Task description ▸ From the line with "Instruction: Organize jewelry" to the line with "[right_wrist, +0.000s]", retype every line exactly, including those two, and leave out the rest of the data below.

Collected data entries ▸
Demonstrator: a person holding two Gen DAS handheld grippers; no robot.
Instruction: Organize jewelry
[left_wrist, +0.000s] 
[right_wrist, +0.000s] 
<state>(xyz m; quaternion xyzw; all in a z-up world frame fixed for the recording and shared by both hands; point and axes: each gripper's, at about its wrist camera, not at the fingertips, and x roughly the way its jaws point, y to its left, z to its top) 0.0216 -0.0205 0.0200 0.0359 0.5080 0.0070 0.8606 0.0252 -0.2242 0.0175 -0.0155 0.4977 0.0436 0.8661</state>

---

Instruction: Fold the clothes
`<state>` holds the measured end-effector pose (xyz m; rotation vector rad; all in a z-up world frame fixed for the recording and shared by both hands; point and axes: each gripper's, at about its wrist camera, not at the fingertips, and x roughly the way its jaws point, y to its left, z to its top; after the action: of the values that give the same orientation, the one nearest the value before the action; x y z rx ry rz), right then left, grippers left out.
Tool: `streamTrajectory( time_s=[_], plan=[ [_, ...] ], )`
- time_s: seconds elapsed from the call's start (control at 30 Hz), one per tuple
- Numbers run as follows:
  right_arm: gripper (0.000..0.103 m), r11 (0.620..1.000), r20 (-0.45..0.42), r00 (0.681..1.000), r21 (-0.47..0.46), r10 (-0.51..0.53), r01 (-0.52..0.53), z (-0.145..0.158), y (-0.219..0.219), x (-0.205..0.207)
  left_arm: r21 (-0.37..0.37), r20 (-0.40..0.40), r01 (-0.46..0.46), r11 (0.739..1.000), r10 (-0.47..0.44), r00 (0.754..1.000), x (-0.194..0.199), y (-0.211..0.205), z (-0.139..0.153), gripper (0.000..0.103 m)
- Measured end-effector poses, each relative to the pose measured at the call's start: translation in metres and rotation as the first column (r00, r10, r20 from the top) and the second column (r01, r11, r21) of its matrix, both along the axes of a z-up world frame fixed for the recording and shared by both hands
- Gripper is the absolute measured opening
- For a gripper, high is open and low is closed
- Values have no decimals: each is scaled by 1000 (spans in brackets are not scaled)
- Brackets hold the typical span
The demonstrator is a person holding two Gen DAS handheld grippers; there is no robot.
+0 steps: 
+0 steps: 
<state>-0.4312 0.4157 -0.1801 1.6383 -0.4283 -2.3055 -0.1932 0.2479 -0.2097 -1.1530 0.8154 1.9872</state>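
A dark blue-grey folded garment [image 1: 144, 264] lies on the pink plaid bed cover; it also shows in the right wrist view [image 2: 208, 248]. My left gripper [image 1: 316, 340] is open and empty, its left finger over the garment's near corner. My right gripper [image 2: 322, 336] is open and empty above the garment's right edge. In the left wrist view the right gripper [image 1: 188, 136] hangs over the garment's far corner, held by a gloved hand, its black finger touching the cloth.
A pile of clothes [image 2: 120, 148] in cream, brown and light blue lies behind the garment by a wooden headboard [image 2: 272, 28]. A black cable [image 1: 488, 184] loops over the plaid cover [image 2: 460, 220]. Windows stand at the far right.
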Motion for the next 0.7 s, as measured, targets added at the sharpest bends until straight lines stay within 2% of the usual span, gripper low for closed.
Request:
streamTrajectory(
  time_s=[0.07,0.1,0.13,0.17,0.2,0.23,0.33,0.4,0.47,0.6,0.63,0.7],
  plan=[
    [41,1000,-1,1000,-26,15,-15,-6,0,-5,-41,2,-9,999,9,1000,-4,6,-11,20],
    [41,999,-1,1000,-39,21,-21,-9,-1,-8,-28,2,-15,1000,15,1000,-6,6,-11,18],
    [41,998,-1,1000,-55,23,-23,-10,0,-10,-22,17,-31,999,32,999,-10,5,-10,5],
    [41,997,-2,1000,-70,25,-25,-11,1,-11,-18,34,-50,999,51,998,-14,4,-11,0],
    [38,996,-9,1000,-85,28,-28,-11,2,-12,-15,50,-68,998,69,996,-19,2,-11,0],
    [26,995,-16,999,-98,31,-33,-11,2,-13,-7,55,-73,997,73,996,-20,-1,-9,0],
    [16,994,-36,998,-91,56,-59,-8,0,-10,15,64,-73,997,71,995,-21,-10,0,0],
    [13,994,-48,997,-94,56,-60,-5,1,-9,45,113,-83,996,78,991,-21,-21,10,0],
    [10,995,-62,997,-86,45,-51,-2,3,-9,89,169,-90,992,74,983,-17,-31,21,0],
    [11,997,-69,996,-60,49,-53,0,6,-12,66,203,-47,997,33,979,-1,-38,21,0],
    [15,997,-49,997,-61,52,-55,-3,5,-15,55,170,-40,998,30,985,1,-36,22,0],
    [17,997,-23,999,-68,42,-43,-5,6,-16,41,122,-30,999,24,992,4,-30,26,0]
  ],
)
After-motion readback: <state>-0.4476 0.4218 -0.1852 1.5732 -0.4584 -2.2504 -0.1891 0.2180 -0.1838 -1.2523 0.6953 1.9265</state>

Written response ▸
Instruction: Organize jewelry
[left_wrist, +0.000s] 
[right_wrist, +0.000s] 

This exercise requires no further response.